この調査結果は、2019年5月28日に開催された有識者による「第1回豚コレラ経口ワクチン対策検討会」で示されました。この経口ワクチンは、豚コレラ対策として2019年3月以降、岐阜県と愛知県で合計約5万7千個が散布されています。散布されたワクチンのうち、回収されなかったり、食べた跡が確認されたりした数を基に計算したところ、全体の6割から7割がイノシシに摂取されたと推定されています。この高い摂取率は、ワクチンの効果を発揮させる上で非常に重要な要素となります。

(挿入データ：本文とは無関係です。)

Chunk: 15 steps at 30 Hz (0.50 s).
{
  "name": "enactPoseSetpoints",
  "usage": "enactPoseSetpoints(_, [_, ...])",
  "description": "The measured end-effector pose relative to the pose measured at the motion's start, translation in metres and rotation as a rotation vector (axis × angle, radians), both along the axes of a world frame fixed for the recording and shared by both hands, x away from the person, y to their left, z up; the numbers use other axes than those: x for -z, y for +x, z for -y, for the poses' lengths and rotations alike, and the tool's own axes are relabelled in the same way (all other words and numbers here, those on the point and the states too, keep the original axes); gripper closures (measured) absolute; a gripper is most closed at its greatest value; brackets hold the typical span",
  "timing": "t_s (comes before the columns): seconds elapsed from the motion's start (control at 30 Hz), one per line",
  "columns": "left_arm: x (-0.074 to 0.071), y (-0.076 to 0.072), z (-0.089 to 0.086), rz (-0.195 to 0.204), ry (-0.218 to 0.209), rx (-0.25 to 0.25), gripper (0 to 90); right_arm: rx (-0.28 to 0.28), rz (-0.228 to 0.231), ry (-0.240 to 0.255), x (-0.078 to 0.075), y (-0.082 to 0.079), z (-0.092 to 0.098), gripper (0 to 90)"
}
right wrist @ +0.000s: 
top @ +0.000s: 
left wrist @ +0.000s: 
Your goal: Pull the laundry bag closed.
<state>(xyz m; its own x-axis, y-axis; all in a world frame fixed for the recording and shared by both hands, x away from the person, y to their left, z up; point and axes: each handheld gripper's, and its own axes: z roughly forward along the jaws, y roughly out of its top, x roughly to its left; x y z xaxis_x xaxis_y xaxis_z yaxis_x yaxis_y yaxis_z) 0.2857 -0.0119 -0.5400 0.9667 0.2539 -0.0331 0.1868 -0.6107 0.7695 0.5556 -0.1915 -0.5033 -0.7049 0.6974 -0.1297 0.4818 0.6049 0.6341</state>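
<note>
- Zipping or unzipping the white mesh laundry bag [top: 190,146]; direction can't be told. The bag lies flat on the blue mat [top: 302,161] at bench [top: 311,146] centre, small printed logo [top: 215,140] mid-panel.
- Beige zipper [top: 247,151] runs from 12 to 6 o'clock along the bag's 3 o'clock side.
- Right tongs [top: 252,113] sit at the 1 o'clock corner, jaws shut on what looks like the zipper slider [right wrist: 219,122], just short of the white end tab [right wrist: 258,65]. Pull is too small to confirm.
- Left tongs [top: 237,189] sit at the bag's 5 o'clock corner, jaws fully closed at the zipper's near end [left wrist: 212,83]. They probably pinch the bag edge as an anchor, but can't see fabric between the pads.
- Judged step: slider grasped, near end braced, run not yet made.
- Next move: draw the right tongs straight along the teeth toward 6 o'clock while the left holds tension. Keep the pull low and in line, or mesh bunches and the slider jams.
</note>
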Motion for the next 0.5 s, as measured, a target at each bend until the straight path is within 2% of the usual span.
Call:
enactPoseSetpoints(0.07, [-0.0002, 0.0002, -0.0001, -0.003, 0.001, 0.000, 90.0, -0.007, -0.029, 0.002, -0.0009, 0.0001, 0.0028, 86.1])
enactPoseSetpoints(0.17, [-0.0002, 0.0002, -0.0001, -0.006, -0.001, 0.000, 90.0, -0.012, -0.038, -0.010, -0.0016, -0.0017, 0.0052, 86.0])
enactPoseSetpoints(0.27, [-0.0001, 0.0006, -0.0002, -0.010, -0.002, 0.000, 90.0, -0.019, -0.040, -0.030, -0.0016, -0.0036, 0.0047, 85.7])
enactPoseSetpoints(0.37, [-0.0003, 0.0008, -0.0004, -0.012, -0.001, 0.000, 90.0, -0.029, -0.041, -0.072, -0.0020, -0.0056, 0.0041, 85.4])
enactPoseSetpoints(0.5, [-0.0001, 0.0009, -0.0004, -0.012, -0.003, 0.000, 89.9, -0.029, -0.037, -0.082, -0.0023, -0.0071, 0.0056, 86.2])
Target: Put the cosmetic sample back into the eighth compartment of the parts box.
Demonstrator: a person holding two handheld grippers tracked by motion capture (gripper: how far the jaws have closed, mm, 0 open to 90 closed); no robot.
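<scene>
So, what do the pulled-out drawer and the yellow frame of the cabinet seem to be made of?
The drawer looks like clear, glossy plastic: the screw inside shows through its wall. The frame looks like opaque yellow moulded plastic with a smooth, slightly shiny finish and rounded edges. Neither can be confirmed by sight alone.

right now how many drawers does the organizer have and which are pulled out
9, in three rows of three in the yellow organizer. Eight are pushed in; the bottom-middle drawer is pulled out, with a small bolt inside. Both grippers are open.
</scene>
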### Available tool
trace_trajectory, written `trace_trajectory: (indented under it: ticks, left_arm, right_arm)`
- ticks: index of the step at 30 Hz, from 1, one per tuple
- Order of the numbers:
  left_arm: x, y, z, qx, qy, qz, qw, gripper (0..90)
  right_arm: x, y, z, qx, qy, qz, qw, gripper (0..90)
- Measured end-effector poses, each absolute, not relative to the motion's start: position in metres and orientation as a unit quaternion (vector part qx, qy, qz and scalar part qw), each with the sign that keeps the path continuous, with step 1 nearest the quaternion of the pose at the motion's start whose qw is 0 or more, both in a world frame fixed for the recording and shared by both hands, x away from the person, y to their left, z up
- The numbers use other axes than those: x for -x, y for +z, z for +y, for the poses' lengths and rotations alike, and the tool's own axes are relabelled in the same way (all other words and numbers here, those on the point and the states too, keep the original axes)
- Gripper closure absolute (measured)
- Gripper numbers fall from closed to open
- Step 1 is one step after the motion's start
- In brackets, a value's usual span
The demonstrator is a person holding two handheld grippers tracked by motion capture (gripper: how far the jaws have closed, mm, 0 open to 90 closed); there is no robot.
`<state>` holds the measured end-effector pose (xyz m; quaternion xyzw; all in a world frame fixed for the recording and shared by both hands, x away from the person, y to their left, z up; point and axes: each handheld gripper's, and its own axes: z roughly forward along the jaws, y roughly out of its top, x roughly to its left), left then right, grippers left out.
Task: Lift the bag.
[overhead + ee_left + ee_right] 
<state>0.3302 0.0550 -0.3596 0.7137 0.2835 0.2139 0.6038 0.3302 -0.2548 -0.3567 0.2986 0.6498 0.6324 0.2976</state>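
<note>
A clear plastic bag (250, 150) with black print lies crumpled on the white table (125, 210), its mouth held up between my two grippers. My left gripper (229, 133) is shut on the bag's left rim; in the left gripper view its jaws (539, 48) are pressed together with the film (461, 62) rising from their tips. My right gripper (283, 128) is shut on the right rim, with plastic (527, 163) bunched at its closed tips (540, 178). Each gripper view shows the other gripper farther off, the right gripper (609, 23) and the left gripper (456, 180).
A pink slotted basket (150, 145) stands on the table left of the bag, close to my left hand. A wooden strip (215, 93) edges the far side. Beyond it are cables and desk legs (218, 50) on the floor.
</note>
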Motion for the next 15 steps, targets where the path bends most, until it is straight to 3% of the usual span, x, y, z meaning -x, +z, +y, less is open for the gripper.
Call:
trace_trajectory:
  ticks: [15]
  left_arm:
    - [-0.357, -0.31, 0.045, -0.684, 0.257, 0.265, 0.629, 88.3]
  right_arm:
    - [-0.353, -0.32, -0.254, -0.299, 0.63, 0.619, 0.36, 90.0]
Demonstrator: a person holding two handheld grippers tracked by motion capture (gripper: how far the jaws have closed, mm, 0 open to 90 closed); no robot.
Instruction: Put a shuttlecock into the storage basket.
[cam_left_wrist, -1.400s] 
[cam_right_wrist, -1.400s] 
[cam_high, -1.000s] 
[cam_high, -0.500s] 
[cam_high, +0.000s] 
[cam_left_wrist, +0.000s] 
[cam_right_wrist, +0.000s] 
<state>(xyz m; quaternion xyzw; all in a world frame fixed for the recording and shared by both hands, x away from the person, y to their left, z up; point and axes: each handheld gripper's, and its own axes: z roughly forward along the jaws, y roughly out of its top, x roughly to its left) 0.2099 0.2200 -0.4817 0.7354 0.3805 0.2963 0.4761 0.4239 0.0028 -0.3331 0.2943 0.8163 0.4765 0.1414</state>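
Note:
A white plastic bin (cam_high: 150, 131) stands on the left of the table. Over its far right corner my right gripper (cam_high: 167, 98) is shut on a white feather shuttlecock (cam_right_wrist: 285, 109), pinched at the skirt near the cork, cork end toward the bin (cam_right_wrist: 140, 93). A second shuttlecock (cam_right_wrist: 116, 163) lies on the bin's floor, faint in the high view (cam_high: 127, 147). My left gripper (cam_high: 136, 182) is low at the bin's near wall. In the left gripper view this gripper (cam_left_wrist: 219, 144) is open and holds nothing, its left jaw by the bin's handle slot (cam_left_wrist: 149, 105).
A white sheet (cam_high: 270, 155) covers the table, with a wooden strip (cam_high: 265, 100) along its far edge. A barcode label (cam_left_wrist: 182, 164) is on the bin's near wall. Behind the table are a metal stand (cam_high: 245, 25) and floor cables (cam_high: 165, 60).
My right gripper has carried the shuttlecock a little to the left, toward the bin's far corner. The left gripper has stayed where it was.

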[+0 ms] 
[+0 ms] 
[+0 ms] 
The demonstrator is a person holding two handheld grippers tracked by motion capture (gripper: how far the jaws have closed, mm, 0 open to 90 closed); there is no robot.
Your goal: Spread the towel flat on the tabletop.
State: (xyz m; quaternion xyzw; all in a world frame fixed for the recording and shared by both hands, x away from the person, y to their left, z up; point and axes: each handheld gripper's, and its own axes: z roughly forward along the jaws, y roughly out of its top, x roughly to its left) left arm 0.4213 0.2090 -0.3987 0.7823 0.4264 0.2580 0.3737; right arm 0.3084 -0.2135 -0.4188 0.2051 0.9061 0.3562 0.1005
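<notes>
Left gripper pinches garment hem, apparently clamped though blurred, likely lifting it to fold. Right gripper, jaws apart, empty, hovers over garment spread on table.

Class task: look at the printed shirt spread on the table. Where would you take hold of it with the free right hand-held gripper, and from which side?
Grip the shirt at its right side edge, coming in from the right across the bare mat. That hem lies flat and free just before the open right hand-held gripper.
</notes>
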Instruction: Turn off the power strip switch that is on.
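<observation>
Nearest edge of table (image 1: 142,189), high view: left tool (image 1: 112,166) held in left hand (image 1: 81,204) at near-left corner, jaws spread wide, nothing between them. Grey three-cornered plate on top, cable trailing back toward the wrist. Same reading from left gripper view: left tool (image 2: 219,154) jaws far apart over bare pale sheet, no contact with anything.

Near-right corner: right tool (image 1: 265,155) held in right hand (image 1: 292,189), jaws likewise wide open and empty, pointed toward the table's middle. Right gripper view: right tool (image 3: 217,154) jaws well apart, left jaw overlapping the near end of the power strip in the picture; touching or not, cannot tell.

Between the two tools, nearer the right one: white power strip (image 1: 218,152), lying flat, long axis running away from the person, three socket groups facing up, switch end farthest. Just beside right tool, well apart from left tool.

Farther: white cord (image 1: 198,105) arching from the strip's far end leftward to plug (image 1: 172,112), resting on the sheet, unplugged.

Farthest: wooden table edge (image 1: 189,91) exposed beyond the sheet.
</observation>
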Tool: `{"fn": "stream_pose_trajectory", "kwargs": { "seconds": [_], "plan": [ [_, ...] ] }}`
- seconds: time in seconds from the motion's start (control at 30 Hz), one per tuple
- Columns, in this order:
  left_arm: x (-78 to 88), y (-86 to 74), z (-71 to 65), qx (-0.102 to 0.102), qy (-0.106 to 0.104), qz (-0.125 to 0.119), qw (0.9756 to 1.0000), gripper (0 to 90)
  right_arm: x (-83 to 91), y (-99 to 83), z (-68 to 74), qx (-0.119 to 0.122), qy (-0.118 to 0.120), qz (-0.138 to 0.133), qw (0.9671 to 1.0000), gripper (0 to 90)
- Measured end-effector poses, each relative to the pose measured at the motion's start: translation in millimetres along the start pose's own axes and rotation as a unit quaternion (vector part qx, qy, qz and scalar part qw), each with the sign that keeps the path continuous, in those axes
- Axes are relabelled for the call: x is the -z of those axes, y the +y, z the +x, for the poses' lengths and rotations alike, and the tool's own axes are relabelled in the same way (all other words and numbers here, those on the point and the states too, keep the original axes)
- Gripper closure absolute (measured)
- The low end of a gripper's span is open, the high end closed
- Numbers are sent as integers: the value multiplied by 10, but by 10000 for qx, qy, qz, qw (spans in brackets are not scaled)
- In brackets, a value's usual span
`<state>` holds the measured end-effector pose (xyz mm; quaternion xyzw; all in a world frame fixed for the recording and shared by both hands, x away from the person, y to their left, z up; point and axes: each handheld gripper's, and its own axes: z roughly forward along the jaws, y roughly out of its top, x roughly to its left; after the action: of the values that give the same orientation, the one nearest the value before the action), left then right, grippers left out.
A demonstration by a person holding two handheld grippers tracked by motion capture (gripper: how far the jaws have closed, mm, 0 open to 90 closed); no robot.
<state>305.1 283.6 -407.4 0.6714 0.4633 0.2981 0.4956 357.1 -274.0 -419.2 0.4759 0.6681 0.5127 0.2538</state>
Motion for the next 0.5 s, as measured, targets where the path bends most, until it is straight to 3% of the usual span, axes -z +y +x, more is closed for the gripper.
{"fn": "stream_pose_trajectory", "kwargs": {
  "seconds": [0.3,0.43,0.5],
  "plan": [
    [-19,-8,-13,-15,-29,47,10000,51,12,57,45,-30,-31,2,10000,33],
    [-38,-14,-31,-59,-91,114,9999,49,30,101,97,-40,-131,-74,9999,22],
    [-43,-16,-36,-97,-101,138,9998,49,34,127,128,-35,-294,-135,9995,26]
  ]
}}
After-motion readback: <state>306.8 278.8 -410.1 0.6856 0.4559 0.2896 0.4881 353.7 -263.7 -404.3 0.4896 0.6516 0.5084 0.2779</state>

ワクチン散布区域で捕獲されたイノシシを対象に、豚コレラに対する抗体の保有率を調査したところ、その効果は明確に現れました。抗体とは、ウイルスなどの異物から身体を守るために作られるたんぱく質のことですが、その保有率は、ワクチン散布前の水準と比較して、岐阜県で40%から62%に、愛知県では50%から70%へと大幅に高まっています。この結果は、経口ワクチンがイノシシの免疫を高め、豚コレラの感染拡大を防ぐ上で、非常に有望な手段であることを示していると言えるでしょう。
SNS上では、このワクチン効果のニュースに対し、「素晴らしい成果だ」「これで養豚農家の方々も少しは安心できる」といった、安堵と期待の声が多く寄せられています。一方で、「まだ感染した豚が見つかっているなら、油断はできない」といった、継続的な対策の必要性を指摘するコメントも散見されます。実際、岐阜県と愛知県では、現在も豚コレラに感染した豚が養豚場で見つかっている状況です。
私自身の意見としましては、この野生イノシシへの経口ワクチンの効果確認は、豚コレラ対策における画期的な一歩であると評価すべきでしょう。野生動物を介した感染の拡大が問題となっていた中で、このワクチンは、養豚場へのウイルスの侵入リスクを低減させる重要な防御壁となります。農水省は、今後も両県でワクチン散布を継続する方針ですが、重要なのは、この経口ワクチンをいかに効率的かつ広範囲に散布し、イノシシの集団免疫を確立できるかという点です。今回のデータを基に、対策の強化と持続的な実施が求められます。